И речь тут не об обычном горе - вроде бы понятном( хотя, эта понятность - миф), речь тут о том, что смерть стоит за спиной у каждого из нас, и до тех пор, пока не умер ( да!!! рано, в в 58 лет, страшно ВДРУГ заболев), мой отец, пока я не увидела это как состоявшийся факт - смерти не было для меня так близко при всём том, что 2010-е годы были тяжёлые для моей семья: в 2002-ом умер мой дедушка, в 2005 - бабушка, в 2007 отец и в 2010 - я самостоятельно похоронила ещё одного своего дедушку. Из семьи моего отца таким образом - умерли ВСЕ.

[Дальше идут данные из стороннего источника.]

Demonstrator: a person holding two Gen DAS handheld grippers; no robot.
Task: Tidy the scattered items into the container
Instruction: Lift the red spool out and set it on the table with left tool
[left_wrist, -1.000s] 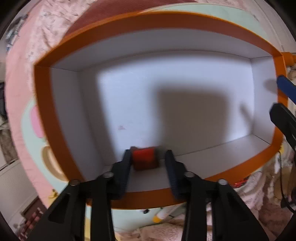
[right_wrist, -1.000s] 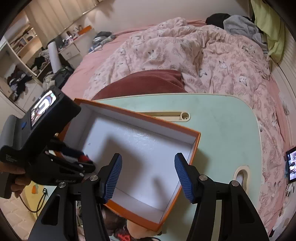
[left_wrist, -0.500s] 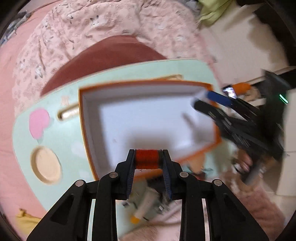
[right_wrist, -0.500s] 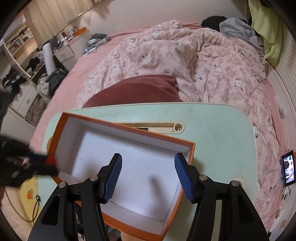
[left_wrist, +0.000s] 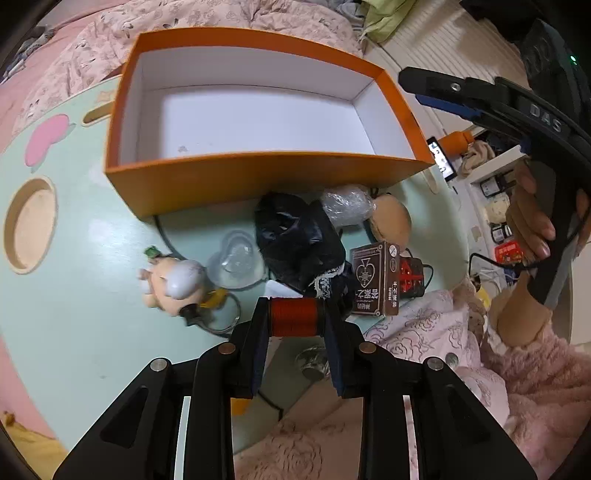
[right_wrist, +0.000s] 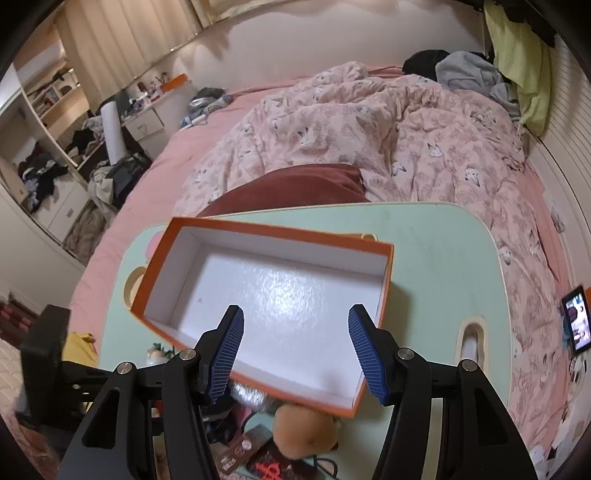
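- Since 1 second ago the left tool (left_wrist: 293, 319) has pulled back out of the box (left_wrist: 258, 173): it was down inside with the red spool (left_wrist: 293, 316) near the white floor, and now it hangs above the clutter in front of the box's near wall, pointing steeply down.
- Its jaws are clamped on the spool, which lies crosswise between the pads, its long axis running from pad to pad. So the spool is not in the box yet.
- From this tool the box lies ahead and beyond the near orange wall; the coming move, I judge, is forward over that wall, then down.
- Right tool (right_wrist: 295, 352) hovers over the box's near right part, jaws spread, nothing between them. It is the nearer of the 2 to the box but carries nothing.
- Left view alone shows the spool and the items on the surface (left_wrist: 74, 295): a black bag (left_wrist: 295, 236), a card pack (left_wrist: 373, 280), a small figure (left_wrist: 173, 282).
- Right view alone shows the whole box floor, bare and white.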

С этим самых пор большую часть времени я думала и думаю о смерти. Я превратилась в некрофила - меня стало интересовать всё, что связано с ней, да - даже быт. Так инстинктивно я пыталась сблизиться с ней, привыкнуть. Кое-что мне удалось - теперь я не трепещу и не отворачиваюсь при виде расчленёнки, спокойно принимаю практически любую информацию о бедствиях с жертвами - не значит равнодушно, просто - смерти в жизни больше, чем кажется обывателю, и когда делаешь так, что вокруг тебя её много - то она становится скорее нормой, чем трагедией. И всё же - депрессия. Смерть порождает депрессию, в которой уже 4 года находится моя мать, в меньшей степени я - но я тоже не та, что была до ЭТОГО. Другая. И той прежней жилось легче, хотя и много чего было недоступно пониманию, но... лучше жить без душевных ран. Лучше, когда близкие уходят в глубокой старости, тогда смерть не стоит у тебя за спиной, напоминая о себе каждую секунду, когда ты живёшь, а не доживаешь.
Самое интересно, что мои отношения с отцом никогда особенно не были тёплыми, даже наоборот, но теперь-то смысл их мне открылся по-другому, но никакие смыслы не стоят смерти.